Universities everywhere seem to be “restructuring” at the moment, and it is a difficult time for staff at all levels. The uncertainty and stress creates a tense atmosphere in which to work and it is often hard to see the light at the end of the tunnel.
The restructure is almost always a cost-cutting measure but rarely if ever is portrayed as such. It is usually a “more effective”, “efficient” or “customer friendly” way of doing things.
This instantly creates an air of anger and resentment in those affected by the dreaded restructuring, with people wanting their employers to simply be honest with them. The extent to which this would help is debateable as I don’t know of any companies that have done this.

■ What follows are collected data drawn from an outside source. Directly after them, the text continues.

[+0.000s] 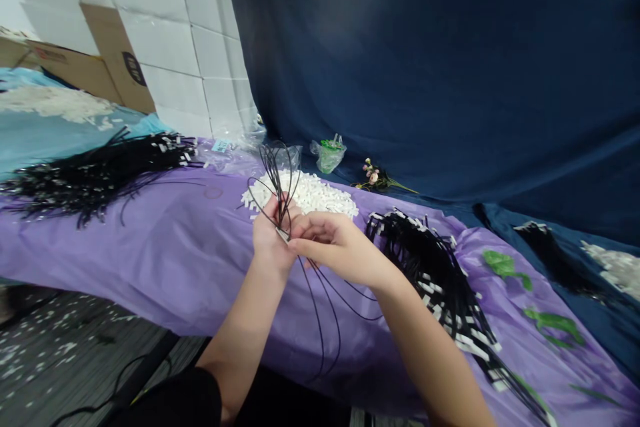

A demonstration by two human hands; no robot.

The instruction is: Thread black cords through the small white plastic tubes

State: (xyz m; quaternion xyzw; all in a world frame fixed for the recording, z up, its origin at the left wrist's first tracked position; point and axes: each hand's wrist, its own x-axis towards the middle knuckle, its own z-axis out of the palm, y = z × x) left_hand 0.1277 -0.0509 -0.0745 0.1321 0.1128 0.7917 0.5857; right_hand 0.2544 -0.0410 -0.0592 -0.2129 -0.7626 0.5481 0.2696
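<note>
Several thin black cords are gathered in my left hand, their loops standing up above its closed fingers. More of their lengths hang below my hands in front of the purple cloth. A small whitish piece lies at the cords by my left palm. My right hand is closed in a pinch, its thumb tip at the lower end of that piece; its other fingertips are partly hidden. Just behind both hands is a heap of small white pieces.
Purple cloth covers the table. Bundles of black cords with white tips lie at the left and right. Behind are a clear plastic bag, artificial flowers and a dark blue curtain. Cardboard boxes stand back left.
</note>
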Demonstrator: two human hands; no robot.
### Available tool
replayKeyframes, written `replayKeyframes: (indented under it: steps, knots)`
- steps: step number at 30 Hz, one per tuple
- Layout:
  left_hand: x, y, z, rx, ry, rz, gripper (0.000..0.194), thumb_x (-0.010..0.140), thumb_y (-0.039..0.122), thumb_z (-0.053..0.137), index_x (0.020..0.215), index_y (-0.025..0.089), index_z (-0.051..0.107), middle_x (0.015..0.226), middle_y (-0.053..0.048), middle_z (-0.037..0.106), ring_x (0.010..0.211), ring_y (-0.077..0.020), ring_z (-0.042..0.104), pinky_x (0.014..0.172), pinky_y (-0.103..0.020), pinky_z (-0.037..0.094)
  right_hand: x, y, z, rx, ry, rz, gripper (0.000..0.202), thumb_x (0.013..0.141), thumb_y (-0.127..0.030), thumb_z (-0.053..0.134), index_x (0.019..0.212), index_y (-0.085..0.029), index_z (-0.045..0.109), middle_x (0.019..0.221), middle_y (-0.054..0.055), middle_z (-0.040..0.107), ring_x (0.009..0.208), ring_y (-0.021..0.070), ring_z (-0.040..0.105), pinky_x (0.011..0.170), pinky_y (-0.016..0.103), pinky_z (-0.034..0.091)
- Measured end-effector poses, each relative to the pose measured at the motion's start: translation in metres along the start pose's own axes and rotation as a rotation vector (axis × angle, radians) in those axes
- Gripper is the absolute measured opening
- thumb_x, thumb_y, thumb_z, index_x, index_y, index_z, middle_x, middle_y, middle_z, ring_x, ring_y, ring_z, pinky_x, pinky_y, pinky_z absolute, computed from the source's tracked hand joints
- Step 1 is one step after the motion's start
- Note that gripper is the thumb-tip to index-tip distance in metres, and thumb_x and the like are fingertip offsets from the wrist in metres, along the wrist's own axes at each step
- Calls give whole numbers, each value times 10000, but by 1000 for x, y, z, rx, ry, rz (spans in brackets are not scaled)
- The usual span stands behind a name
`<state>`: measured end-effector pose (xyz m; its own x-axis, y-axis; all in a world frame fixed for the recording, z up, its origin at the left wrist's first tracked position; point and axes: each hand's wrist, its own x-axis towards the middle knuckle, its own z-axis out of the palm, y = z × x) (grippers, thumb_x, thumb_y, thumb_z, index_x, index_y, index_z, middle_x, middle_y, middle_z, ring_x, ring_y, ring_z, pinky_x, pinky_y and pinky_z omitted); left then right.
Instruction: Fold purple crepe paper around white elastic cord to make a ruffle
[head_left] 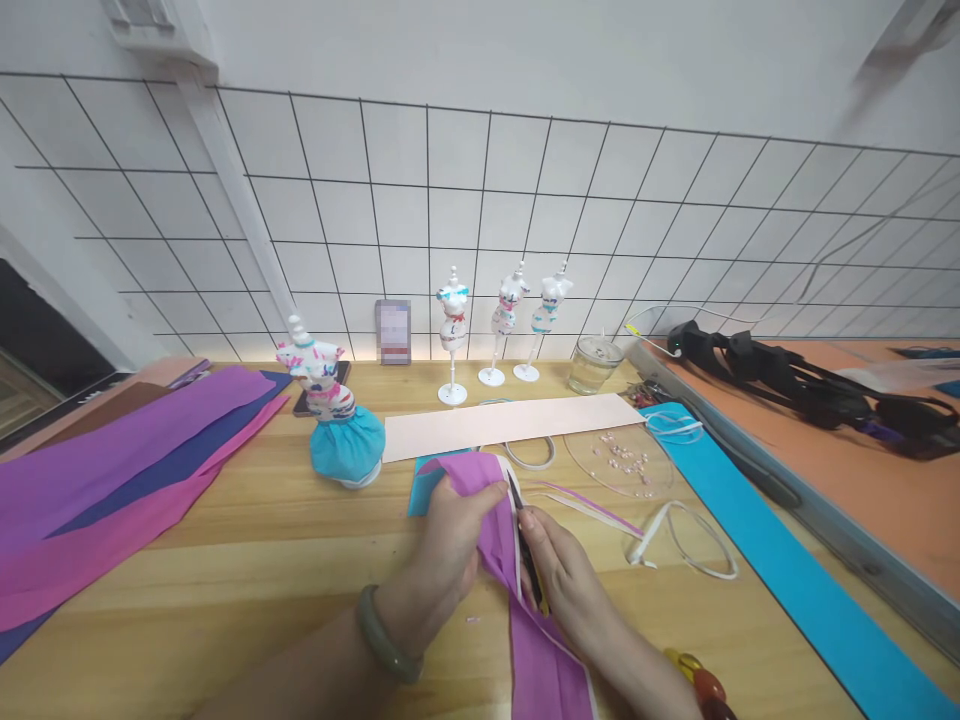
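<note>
My left hand [451, 530], with a bangle at the wrist, is closed on a long purple fabric strip [547, 665] near its upper end. White trim runs along the strip's right edge. In my right hand [559, 570] is a pair of small dark scissors [531, 550] with yellow on the handle. Their blades point up and lie along the white edge, close to my left thumb. The strip's lower part hangs down toward me. Just behind my left hand a piece of blue fabric [426, 483] lies on the table.
Left of my hands stands a mini dress form [322, 390] in a blue puffed skirt. Three bare forms [453, 330] stand behind, near a glass jar [596, 362]. A pale pink strip [510, 425], beads [628, 460], ribbon [675, 540] and a blue strip [795, 570] lie around. Fabrics [135, 480] pile at left.
</note>
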<state>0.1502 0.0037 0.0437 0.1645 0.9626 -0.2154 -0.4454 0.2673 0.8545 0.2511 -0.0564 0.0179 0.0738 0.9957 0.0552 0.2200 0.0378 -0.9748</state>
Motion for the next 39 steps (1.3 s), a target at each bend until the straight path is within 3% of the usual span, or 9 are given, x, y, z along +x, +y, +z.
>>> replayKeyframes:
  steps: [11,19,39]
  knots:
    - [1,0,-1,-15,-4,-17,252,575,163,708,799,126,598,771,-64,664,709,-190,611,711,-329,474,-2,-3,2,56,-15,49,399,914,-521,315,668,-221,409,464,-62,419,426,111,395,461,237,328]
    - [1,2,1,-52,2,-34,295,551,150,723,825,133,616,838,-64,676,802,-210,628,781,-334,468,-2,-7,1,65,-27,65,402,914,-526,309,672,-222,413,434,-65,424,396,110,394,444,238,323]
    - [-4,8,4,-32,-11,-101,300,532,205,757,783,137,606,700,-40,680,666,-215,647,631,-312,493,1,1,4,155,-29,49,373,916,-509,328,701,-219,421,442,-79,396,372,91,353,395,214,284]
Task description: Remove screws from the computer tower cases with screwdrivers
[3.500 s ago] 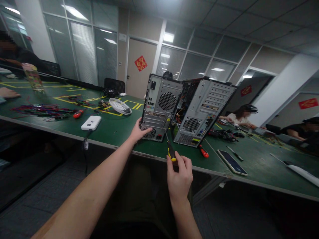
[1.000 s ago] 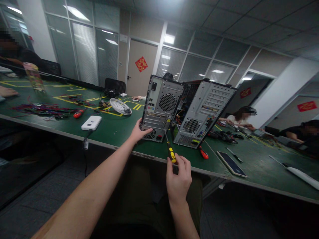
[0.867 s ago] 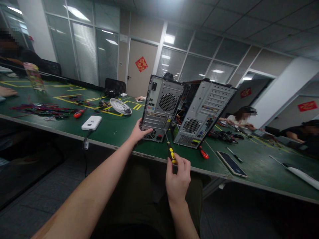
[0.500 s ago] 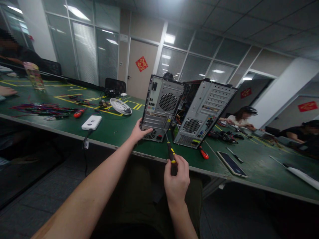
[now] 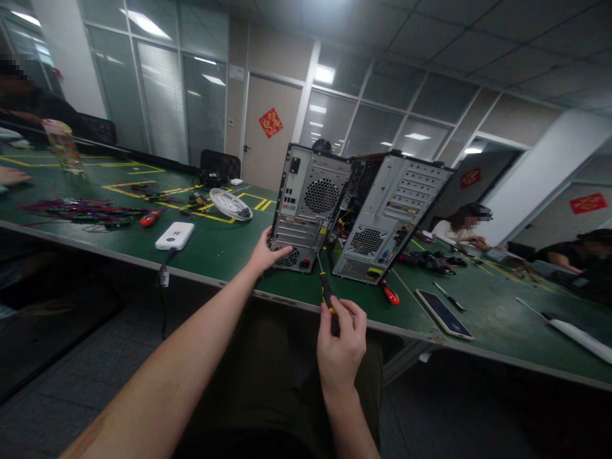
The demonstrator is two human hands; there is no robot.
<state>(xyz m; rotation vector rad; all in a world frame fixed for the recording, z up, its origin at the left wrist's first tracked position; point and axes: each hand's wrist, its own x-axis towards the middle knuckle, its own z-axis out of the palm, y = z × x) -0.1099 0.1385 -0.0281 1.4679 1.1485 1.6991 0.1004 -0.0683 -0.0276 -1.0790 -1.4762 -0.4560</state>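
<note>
Two metal computer cases stand side by side at the table's front edge, backs toward me. My left hand [image 5: 266, 253] grips the lower left side of the left computer case [image 5: 306, 217], its thumb lying across the back near the lower fan grille. In my right hand [image 5: 342, 335] is a black and yellow screwdriver [image 5: 327, 287], its handle between my closed fingers. The screwdriver's tip meets the lower right edge of the left case's back. Close by on the right is the other computer case [image 5: 389, 217], tilted in view.
On the green table [image 5: 210, 255] lie a white power bank [image 5: 174, 236], a wire bundle [image 5: 86, 211], a white racket-like object [image 5: 231, 204], a red screwdriver [image 5: 391, 293] and a phone [image 5: 444, 313]. People sit at both sides.
My right hand has shifted slightly right and its fingers have moved on the screwdriver's handle, covering more of the yellow ring. My left hand keeps its place on the case.
</note>
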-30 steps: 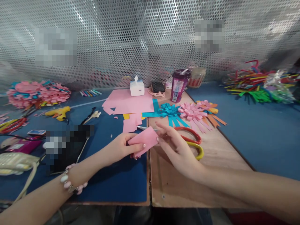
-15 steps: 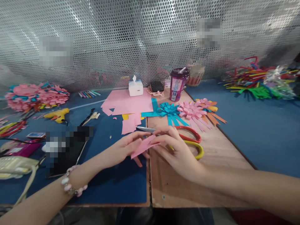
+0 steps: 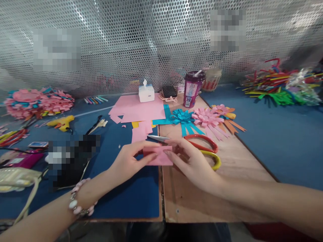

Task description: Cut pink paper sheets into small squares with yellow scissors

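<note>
A small pink paper piece [image 3: 161, 160] is held level between both hands above the seam of the table. My left hand [image 3: 131, 156] pinches its left side, thumb in front and fingers behind. On its right side my right hand [image 3: 194, 163] grips it in the same way. Scissors with a red and a yellow handle [image 3: 214, 144] lie just behind my right hand, partly hidden by it. Pink paper strips [image 3: 139, 132] lie behind my left hand, near a large pink sheet [image 3: 141, 111].
Blue [image 3: 182, 117] and pink paper flowers [image 3: 207, 117] lie behind the scissors. A purple cup [image 3: 193, 89] and a tissue box [image 3: 146, 94] stand at the back. Left are a yellow glue gun [image 3: 62, 123] and a dark device [image 3: 73, 164]; right, colourful strips [image 3: 275, 87].
The pink paper piece has turned from slanted to level and now faces the camera. Both hands have closed in on its two sides.
</note>
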`<state>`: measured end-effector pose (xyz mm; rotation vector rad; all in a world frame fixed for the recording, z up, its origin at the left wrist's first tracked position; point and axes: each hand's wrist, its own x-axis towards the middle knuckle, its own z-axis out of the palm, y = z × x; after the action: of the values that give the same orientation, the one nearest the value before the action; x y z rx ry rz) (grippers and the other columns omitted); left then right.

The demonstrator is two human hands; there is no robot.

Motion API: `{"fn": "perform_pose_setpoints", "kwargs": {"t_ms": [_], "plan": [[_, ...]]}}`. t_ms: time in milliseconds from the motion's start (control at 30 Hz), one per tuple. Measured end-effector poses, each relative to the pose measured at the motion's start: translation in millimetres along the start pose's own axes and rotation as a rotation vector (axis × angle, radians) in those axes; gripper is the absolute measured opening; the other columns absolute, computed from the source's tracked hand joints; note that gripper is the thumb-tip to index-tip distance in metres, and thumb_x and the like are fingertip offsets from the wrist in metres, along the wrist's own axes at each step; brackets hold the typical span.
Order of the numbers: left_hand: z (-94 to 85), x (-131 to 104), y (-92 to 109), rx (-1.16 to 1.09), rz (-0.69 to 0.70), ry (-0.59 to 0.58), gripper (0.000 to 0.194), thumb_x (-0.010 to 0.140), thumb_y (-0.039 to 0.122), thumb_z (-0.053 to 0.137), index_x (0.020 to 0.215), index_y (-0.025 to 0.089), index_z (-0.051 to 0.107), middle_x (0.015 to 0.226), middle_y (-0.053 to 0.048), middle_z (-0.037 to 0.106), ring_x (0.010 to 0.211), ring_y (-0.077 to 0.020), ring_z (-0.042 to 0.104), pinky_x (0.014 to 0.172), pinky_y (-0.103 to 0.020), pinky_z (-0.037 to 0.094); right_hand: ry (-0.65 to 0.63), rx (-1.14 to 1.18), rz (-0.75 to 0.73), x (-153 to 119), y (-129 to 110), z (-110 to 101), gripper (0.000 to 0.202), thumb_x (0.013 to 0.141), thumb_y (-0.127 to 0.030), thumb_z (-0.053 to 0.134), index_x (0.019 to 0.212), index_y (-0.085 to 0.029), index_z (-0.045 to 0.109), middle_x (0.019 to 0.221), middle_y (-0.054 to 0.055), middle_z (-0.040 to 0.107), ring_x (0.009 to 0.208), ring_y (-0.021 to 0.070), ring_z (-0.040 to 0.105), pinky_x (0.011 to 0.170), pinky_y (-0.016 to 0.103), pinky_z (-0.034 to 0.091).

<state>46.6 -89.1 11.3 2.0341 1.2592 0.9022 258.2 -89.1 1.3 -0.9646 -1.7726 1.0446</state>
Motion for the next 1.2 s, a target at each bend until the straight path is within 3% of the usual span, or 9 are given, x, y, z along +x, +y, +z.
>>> {"fn": "perform_pose_setpoints", "kwargs": {"t_ms": [167,567,733,1200], "plan": [[0.0,0.4,2.0,0.04,-0.033,0.006,0.029,0.081,0.034,0.067,0.108,0.024,0.069,0.096,-0.001,0.074,0.077,-0.0143,0.068,0.07,-0.024,0.056,0.025,0.009,0.035,1.9,1.3,0.2,0.019,0.089,-0.02,0.055,0.107,-0.02,0.059,0.087,0.002,0.062,0.079,0.0133,0.06,0.068,0.027,0.052],[-1.9,3.0,1.5,-0.075,-0.073,0.025,0.023,0.085,0.03,0.064,0.106,0.023,0.068,0.096,-0.001,0.074,0.077,-0.0117,0.068,0.067,-0.019,0.056,0.081,0.038,0.043,3.0,-3.3,-1.1,0.013,0.087,-0.023,0.061,0.099,-0.018,0.063,0.075,-0.002,0.062,0.066,0.0094,0.058,0.062,0.022,0.052],[-3.0,3.2,3.0,-0.084,-0.071,0.027,0.019,0.085,0.03,0.063,0.103,0.025,0.07,0.094,0.001,0.074,0.079,-0.0098,0.068,0.071,-0.017,0.055,0.08,0.054,0.042,3.2,-3.7,-1.2,0.012,0.087,-0.023,0.061,0.097,-0.018,0.064,0.076,-0.001,0.063,0.067,0.0093,0.058,0.064,0.022,0.052],[-3.0,2.4,-0.4,-0.093,-0.087,0.041,0.022,0.083,0.031,0.066,0.104,0.023,0.066,0.093,-0.001,0.073,0.074,-0.0109,0.066,0.063,-0.018,0.054,0.084,0.02,0.034,3.7,0.4,-0.9,0.013,0.087,-0.024,0.061,0.099,-0.019,0.062,0.077,-0.001,0.06,0.07,0.0112,0.058,0.065,0.024,0.051]]}}
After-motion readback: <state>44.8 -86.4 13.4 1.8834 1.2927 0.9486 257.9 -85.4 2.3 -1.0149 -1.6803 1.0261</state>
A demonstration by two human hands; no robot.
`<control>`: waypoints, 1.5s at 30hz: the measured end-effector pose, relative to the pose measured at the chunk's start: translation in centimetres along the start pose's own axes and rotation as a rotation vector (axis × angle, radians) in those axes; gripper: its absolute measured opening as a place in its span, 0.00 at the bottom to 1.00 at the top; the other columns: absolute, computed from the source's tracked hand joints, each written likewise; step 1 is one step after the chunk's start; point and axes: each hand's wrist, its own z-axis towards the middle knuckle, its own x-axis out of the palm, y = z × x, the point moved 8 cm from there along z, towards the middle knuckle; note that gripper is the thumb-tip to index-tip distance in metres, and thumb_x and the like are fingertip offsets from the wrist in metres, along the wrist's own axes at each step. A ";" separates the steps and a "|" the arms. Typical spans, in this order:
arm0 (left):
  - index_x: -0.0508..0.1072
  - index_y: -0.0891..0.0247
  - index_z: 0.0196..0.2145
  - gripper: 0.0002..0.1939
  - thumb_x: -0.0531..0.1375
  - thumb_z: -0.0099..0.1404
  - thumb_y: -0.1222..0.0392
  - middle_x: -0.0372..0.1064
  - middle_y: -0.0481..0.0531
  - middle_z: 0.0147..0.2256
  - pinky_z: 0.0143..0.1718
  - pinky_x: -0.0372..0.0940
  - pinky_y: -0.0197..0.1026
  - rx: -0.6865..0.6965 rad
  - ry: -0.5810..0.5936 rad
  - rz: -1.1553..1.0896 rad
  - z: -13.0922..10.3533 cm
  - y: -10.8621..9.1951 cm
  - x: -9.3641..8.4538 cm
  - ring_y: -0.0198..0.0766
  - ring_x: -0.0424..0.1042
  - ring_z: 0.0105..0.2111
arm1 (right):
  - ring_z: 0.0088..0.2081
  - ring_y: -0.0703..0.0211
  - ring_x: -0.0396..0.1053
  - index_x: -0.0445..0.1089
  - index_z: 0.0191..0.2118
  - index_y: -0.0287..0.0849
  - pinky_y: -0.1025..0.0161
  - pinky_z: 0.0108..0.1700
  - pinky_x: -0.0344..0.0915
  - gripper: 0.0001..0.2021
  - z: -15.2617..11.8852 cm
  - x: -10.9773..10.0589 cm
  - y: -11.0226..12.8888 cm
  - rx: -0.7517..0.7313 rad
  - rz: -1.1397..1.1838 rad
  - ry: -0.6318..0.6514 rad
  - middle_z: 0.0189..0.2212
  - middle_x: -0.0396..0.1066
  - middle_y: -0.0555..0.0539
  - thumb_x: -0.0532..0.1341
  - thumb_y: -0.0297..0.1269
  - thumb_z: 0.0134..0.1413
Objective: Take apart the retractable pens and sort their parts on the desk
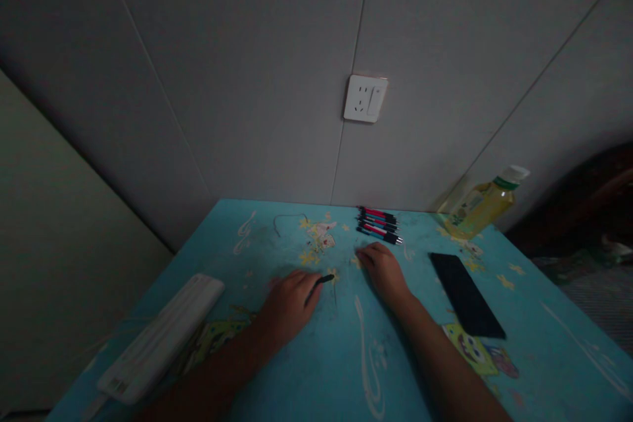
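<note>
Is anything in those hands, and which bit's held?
The left hand holds a dark pen along its slimmer part, with the thicker end poking out. Whether the curled right hand holds anything can't be told.

in the middle of the frame, the left hand (291,300) hides part of its own fingers, and its grip on the pen (325,278) is too dim to make out. the fingertips of the right hand (384,271) curl under, out of sight. the left forearm (222,362) and right forearm (440,349) are cut off by the bottom edge, as is the table (306,382). at lower left, the strip (165,339) bears a label (117,384) too small to read. at far right, a dark heap (583,201) is blurred and cut off.
</note>
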 end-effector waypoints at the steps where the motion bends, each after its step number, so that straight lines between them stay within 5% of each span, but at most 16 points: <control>1: 0.74 0.58 0.47 0.12 0.53 0.70 0.61 0.75 0.53 0.39 0.43 0.67 0.45 -0.003 0.002 0.012 0.0 0.0 0.0 0.42 0.74 0.41 | 0.42 0.55 0.71 0.75 0.47 0.42 0.60 0.49 0.64 0.12 0.0 -0.1 -0.1 0.014 -0.009 -0.006 0.39 0.74 0.43 0.56 0.37 0.65; 4: 0.74 0.57 0.47 0.12 0.54 0.70 0.60 0.76 0.52 0.39 0.41 0.66 0.46 -0.010 0.014 0.045 -0.1 0.1 0.3 0.43 0.75 0.40 | 0.42 0.54 0.71 0.71 0.54 0.42 0.59 0.49 0.64 0.15 0.1 -0.2 -0.2 0.046 -0.036 -0.019 0.41 0.74 0.42 0.57 0.37 0.64; 14: 0.75 0.56 0.47 0.12 0.54 0.70 0.59 0.76 0.52 0.39 0.43 0.66 0.45 0.004 0.054 0.076 -0.1 0.3 0.9 0.42 0.75 0.40 | 0.44 0.53 0.70 0.71 0.52 0.41 0.57 0.50 0.64 0.14 0.0 -0.8 0.2 0.021 -0.049 -0.020 0.41 0.74 0.42 0.60 0.37 0.62; 19: 0.75 0.54 0.48 0.13 0.54 0.71 0.58 0.75 0.51 0.39 0.43 0.66 0.43 0.018 0.107 0.071 0.1 0.1 0.9 0.41 0.74 0.41 | 0.45 0.51 0.69 0.72 0.50 0.42 0.54 0.51 0.64 0.13 -1.4 -2.1 5.2 -0.124 0.127 -0.050 0.42 0.73 0.41 0.56 0.38 0.65; 25: 0.75 0.60 0.41 0.09 0.55 0.71 0.59 0.73 0.50 0.38 0.45 0.66 0.43 0.171 0.098 0.100 0.3 -1.6 0.1 0.40 0.72 0.41 | 0.40 0.56 0.71 0.72 0.45 0.45 0.59 0.47 0.65 0.14 -3.5 0.2 11.1 -0.191 0.445 0.246 0.37 0.75 0.46 0.49 0.39 0.70; 29: 0.73 0.60 0.41 0.06 0.56 0.71 0.60 0.72 0.49 0.39 0.41 0.65 0.43 0.141 0.085 0.133 0.1 -1.4 0.3 0.41 0.72 0.41 | 0.28 0.62 0.68 0.70 0.34 0.43 0.65 0.35 0.63 0.19 -3.7 1.6 10.3 -0.082 0.505 0.335 0.25 0.70 0.51 0.47 0.41 0.71; 34: 0.72 0.58 0.44 0.07 0.56 0.71 0.58 0.72 0.48 0.39 0.36 0.63 0.41 0.106 0.132 0.168 -0.2 -0.6 1.1 0.39 0.74 0.38 | 0.25 0.63 0.66 0.69 0.31 0.43 0.66 0.33 0.61 0.19 -3.7 1.8 9.4 -0.053 0.482 0.348 0.22 0.68 0.53 0.49 0.43 0.70; 45: 0.74 0.60 0.41 0.12 0.53 0.73 0.54 0.76 0.48 0.35 0.38 0.64 0.39 0.070 0.191 -0.031 0.2 -0.6 0.5 0.38 0.75 0.36 | 0.42 0.55 0.70 0.72 0.47 0.46 0.59 0.48 0.65 0.11 -3.4 -0.4 10.4 -0.291 0.463 0.233 0.39 0.74 0.46 0.53 0.38 0.68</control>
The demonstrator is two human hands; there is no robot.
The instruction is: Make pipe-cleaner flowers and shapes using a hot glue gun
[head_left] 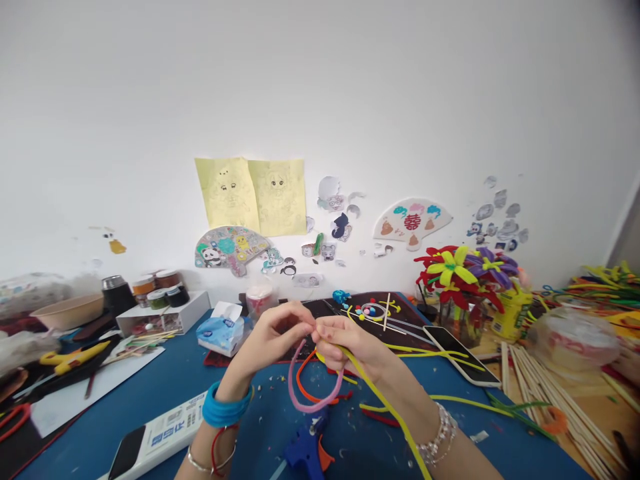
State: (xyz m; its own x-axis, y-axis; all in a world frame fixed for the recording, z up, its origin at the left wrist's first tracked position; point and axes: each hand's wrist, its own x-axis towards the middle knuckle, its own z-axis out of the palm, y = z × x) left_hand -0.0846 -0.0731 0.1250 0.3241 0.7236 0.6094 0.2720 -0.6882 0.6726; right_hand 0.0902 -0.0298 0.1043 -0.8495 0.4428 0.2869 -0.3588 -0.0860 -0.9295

When a restructure leads to jobs being ‘at risk’ and in many cases having to re-apply for your own or a similar position leaves people feeling angry, insulted and de-motivated. It also leads to colleagues looking at each other with an air of suspicion, thinking that others are rivals for their job.
However hard it may be, it is important amid all the turmoil to try and stay positive. Being bitter and complaining is highly unlikely to change anything and if your boss and others see you getting on with your job you put yourself in a much better position when applying for a new role.
The restructure may even give you a chance to change your career for the better. This won’t be the case for everyone, but it is very easy to get stuck in a rut and stay in a job that is very comfortable, if that is the case use this as an opportunity to gain more skills and experience and take the next step in your career.
So if a restructure is affecting you try to stay positive, and make sure you brush up on your interview skills and CV writing in plenty of time.